I. ONTSTAAN EN LOOP VAN HET GEDING
Namens appellante heeft mr. drs. G.A. Bies hoger beroep ingesteld tegen de uitspraak van de rechtbank Groningen 7 mei 2003, reg. nr. 02/312 NABW.
Gedaagde heeft een verweerschrift ingediend.
Het geding is ter behandeling aan de orde gesteld ter zitting van 24 mei 2005, waar partijen - zoals aangekondigd - niet zijn verschenen.
De Raad gaat uit van de volgende in dit geding van belang zijnde feiten en omstandigheden.
Appellante ontvangt van gedaagde in aanvulling op haar arbeidsongeschiktheidsuitkering een uitkering ingevolge de Algemene bijstandswet (Abw). Uit onderzoek is gedaagde gebleken dat appellante alimentatie ontvangt - hetgeen door appellante is vermeld op de periodiek aan gedaagde gezonden inlichtingenformulieren - en dat deze niet is gekort op de uitkering. Bij besluit van 20 november 2001 heeft gedaagde het recht van appellante op bijstand over de periode van 1 februari 2001 tot en met oktober 2001 herzien in die zin, dat over die periode alsnog rekening is gehouden met de ontvangen alimentatie. Tevens heeft gedaagde de over deze periode gemaakte kosten van bijstand van appellante teruggevorderd tot een bedrag van f 2.838,46.

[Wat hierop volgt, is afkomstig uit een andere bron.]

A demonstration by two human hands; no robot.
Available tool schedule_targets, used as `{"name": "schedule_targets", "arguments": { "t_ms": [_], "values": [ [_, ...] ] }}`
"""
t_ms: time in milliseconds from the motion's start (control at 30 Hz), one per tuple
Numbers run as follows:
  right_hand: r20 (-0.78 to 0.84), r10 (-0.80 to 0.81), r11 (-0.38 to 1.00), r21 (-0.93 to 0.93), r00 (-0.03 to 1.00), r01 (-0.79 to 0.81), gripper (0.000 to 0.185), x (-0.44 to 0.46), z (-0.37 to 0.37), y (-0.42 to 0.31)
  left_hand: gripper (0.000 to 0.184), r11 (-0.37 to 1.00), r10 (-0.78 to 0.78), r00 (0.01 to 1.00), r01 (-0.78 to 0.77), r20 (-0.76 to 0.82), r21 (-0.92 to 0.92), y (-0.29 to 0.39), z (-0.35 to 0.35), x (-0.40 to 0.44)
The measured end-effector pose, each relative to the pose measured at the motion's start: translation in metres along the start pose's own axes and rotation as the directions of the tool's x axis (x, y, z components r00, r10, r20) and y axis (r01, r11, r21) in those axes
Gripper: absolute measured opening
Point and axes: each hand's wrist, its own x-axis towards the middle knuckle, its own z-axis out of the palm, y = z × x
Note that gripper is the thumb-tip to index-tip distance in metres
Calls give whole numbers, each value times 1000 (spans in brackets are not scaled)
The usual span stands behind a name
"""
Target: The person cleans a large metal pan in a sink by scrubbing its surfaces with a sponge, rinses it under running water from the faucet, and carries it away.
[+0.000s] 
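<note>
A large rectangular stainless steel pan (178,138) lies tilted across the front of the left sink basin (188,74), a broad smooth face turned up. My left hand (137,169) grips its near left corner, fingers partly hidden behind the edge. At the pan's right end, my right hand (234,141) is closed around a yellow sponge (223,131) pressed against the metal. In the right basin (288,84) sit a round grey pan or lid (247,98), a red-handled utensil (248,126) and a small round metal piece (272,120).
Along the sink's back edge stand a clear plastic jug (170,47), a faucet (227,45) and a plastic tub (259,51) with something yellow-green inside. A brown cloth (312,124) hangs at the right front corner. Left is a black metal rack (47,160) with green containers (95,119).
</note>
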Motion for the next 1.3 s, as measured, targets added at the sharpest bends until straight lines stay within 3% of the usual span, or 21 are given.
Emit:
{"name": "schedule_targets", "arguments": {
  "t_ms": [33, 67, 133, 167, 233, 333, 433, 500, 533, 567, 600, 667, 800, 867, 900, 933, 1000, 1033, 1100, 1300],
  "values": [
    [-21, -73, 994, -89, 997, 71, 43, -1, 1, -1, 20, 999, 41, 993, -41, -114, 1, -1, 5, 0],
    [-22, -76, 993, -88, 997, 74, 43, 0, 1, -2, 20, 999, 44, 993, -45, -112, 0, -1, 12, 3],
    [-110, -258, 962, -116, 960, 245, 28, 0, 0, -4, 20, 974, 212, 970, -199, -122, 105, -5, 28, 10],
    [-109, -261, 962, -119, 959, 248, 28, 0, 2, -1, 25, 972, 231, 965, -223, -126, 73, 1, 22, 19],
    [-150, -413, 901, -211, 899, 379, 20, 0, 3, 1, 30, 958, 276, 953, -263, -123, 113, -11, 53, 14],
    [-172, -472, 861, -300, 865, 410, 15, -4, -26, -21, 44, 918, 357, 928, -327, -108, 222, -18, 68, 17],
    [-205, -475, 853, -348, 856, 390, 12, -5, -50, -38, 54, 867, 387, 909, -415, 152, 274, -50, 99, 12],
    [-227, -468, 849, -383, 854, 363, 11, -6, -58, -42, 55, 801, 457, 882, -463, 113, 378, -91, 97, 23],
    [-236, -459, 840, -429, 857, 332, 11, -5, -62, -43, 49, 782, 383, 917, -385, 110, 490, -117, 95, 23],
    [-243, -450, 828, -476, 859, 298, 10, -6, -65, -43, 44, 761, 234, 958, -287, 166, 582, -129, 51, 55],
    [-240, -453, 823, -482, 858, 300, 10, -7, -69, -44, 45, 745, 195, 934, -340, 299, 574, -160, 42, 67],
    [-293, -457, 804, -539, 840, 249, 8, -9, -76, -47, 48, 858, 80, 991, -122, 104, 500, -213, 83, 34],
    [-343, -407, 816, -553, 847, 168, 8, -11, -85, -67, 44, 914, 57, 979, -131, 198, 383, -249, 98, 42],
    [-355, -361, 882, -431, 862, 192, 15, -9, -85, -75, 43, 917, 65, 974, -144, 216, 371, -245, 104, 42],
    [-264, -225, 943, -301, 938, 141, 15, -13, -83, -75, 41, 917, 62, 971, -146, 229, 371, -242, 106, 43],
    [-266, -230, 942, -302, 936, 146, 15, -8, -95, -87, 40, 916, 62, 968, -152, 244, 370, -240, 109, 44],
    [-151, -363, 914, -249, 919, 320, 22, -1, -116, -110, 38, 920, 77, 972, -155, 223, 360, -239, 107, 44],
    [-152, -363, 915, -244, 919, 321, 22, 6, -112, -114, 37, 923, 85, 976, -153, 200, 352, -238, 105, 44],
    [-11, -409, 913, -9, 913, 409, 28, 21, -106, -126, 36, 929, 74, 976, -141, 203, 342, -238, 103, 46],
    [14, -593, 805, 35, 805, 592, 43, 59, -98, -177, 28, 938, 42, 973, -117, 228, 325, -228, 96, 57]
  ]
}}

Bij besluit van 15 februari 2002 heeft gedaagde het bezwaar tegen het besluit van 20 november 2001 ongegrond verklaard.
Bij de aangevallen uitspraak heeft de rechtbank het beroep tegen het besluit van 15 februari 2002 ongegrond verklaard.
Appellante heeft zich in hoger beroep gemotiveerd tegen deze uitspraak gekeerd.
De Raad komt tot de volgende beoordeling.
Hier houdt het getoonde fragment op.